Breathing new life into The Life Centre web site

 
T

he Life Centre needed a brand refresh, explained principal Elizabeth Stanley, because although they were the first yoga center in London and are venerable and well-known in the field, other similar establishments have sprung up in recent years and the Islington-based center needed to be perceived as contemporary in order to remain attractive and competitive.

For the rebranding they selected Mind Design, led by the very personable Holger Jacobs. Located in Shoreditch some two miles east of The Life Centre, Mind works in a variety of media, from packaging to print.
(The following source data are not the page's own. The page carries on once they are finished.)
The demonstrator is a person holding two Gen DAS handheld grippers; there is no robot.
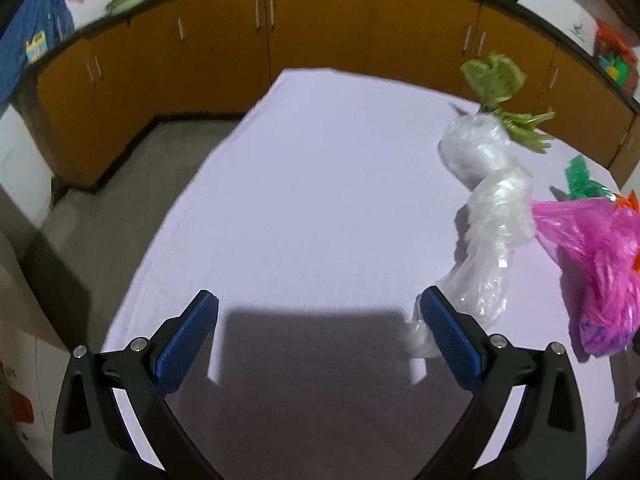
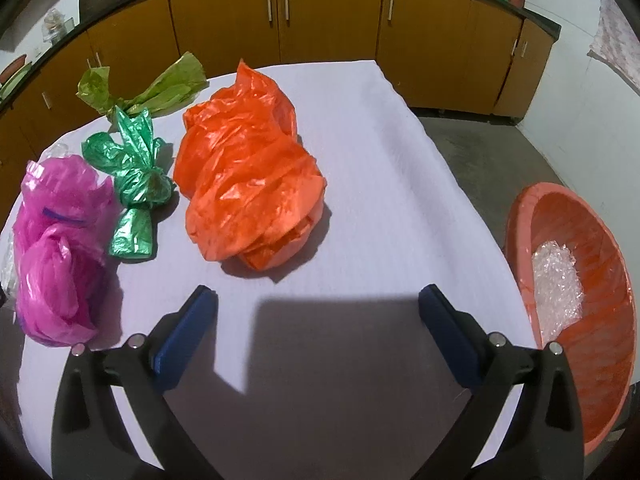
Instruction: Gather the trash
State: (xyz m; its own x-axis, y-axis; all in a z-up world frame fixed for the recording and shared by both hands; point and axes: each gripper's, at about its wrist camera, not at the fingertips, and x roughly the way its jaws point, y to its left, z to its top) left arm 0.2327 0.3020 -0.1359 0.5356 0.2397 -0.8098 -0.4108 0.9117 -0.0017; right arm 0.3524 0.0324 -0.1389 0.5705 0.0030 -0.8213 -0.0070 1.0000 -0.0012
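Both grippers hung over the white-clothed worktop with nothing in them. The left gripper had its blue fingers spread wide and released, and the right gripper stood just the same, splayed and empty. Off the right edge of the worktop sat an orange basin with a wad of clear plastic already lying in it, so I took that for the place the trash was going. Of what was left, the crumpled orange bag lay straight ahead of the right gripper and a little to its left, its long axis running away from the fingers toward the cabinets. Left of it sat the knotted green bag, then the pink bag near the worktop's left edge, with an olive-green bag farther back. On the left gripper's side a long clear bag stretched away from its right finger, the near end just beside that finger; whether they touched I could not tell. I judged the right hand nearer the orange bag, needing only a short reach forward before swinging right to the basin.
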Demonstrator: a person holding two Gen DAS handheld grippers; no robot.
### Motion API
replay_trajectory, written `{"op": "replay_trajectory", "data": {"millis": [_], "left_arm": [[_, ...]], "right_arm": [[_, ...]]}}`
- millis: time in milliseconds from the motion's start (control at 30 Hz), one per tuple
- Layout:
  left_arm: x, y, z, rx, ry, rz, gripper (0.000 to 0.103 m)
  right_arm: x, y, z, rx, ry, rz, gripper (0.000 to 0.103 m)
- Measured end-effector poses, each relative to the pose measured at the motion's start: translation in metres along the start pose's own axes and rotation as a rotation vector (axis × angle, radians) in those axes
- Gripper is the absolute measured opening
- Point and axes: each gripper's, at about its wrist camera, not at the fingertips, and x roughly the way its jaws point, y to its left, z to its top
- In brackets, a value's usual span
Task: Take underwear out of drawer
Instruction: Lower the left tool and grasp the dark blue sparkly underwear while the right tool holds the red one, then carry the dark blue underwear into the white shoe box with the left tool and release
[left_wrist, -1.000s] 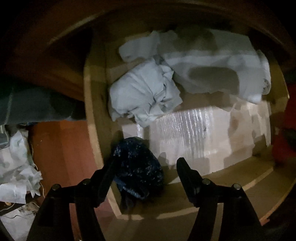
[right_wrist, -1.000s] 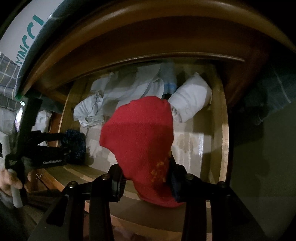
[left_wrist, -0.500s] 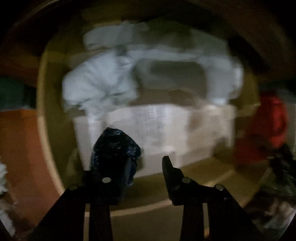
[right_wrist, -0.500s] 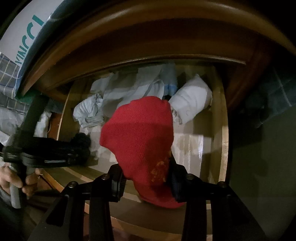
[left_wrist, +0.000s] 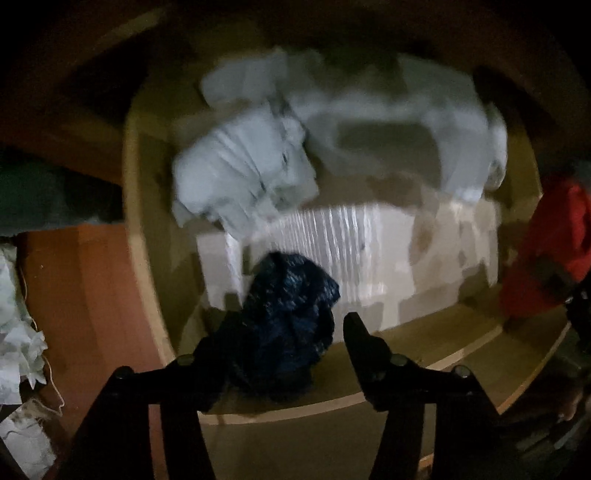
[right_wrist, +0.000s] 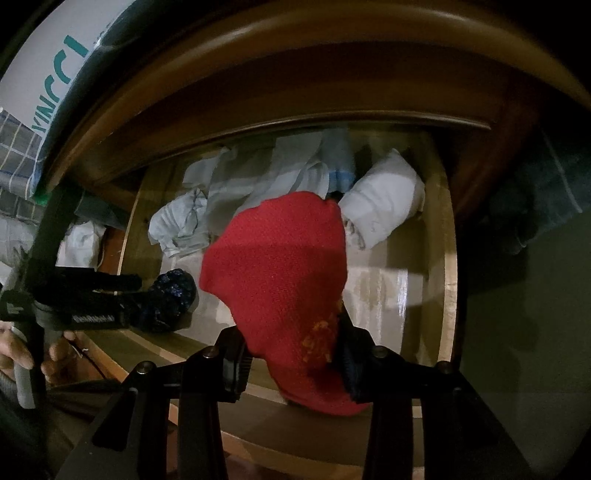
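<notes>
The wooden drawer stands pulled out. My right gripper is shut on red underwear, which hangs over the drawer's front edge; the same red piece shows at the right of the blurred left wrist view. My left gripper points straight down over the drawer's front left corner and its jaws are opening. Dark blue underwear bunches between them against the left finger, with a gap to the right finger. The right wrist view shows the blue piece at that gripper's tip.
Several white and pale garments lie crumpled along the back of the drawer, one rolled white bundle at the back right. The cabinet's top edge overhangs the drawer. A person's hand holds the left gripper. White cloth lies on the floor at the left.
The left jaws closed in on the dark blue underwear and have now widened again; the left view shifted slightly. The right gripper with the red underwear has stayed put.
</notes>
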Motion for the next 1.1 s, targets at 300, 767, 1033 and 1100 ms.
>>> {"op": "replay_trajectory", "data": {"millis": [300, 767, 1033, 1100], "left_arm": [[0.033, 0.0, 0.011, -0.034, 0.102, 0.059, 0.059], [0.021, 0.024, 0.009, -0.083, 0.018, 0.101, 0.018], [-0.024, 0.027, -0.009, -0.092, -0.123, 0.035, 0.018], [-0.037, 0.024, -0.02, -0.092, -0.156, 0.025, 0.018]], "right_arm": [[0.002, -0.001, 0.0, 0.004, 0.005, -0.027, 0.038], [0.006, -0.003, 0.0, 0.004, 0.013, -0.03, 0.037], [0.007, -0.002, -0.001, -0.006, 0.0, -0.061, 0.037], [0.006, -0.002, -0.001, -0.01, -0.009, -0.063, 0.036]]}}
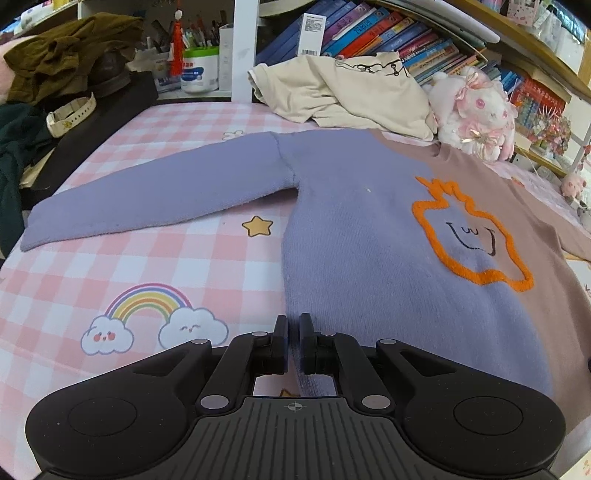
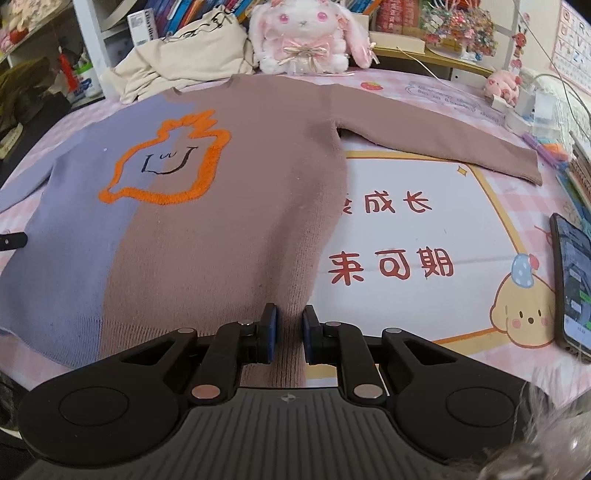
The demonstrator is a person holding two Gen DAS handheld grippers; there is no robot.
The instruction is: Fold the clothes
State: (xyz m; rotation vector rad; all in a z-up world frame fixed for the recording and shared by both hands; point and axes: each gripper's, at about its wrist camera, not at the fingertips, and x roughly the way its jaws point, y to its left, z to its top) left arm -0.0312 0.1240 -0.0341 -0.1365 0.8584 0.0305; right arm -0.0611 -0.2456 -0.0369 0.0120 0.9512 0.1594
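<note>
Purple-and-brown knit, one sweater (image 1: 369,229), lies flat and face up on the checked bed cover (image 1: 166,266), both sleeves spread: purple toward ten o'clock, brown toward two. I find no fold made yet. My left gripper (image 1: 293,341) is pinched on the hem's purple corner; my right gripper (image 2: 290,338) is pinched on the brown corner at six o'clock. I judge the first fold about to begin. A cream garment (image 1: 343,92) at twelve o'clock remains unfolded.

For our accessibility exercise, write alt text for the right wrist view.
A right hand-held gripper pinches the bottom hem of a purple-and-brown knitted sweater with an orange outlined motif, spread flat on a pink checked printed cloth. A pink-and-white plush rabbit sits behind it.
</note>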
Implementing the web site redesign that they mocked up was assigned to Engaging.

thelifecenter.com homepage  

Random logo phrases

Mind’s big idea for the logo was to eschew a graphic completely and express the brand using black and red typography for the center’s name, followed by a phrase; the logo then appears as a sentence followed by an m-dash and the tagline ”yoga for life.” So, for example: “The Life Centre brings you home to you — yoga for life.” Personally I find this unique and effective—you can see its physical manifestation on the sign outside the studio in the Google Maps Street View, with the phrase “is your retreat for self-discovery”.

But on the website the selected webfont’s m-dash wasn’t long enough for Mind’s liking—and getting this right was important because if there’s any graphic element in the branding, it’s this horizontal line. We tried different fonts at different weights and none matched. Eventually we had to resort to absolute positioning the m-dash as an image.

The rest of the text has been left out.